● Task brief:
Repeat nothing but the lines below running from the one containing "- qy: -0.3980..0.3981" to the one containing "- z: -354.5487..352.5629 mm". Keep both end lines.
*** Opening of Data below ***
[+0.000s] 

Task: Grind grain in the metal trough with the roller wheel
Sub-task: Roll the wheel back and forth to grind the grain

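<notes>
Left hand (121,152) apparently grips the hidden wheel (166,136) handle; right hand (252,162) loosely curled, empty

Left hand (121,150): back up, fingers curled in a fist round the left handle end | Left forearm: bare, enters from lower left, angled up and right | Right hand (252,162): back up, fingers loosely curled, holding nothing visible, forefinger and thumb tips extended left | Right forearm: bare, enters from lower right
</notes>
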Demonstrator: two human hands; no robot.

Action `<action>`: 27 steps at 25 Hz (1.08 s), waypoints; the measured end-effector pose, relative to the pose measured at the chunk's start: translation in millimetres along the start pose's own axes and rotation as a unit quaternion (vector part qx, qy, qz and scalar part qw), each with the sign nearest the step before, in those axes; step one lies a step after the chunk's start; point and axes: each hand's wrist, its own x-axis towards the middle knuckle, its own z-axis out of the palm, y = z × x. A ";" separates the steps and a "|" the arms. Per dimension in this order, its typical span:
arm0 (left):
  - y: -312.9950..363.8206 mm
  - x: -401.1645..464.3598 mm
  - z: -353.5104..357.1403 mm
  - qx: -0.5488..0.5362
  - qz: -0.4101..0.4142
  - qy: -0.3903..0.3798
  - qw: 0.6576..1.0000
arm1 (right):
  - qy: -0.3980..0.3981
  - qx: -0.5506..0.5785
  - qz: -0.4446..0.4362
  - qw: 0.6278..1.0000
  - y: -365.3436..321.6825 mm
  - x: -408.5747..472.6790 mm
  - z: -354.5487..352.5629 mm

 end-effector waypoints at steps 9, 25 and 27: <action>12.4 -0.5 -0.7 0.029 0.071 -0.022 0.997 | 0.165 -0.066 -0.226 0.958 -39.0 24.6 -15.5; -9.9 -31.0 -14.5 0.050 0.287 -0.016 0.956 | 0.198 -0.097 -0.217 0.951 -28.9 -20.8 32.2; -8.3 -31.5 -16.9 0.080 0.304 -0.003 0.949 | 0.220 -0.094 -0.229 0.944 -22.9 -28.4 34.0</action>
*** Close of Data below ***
● Task solution:
  - qy: -0.3980..0.3981
  - qx: -0.5506..0.5785
  - qz: -0.4446..0.4362
  - qw: 0.6278..1.0000
  - y: -365.3436..321.6825 mm
  - x: -408.5747..472.6790 mm
  - z: -354.5487..352.5629 mm

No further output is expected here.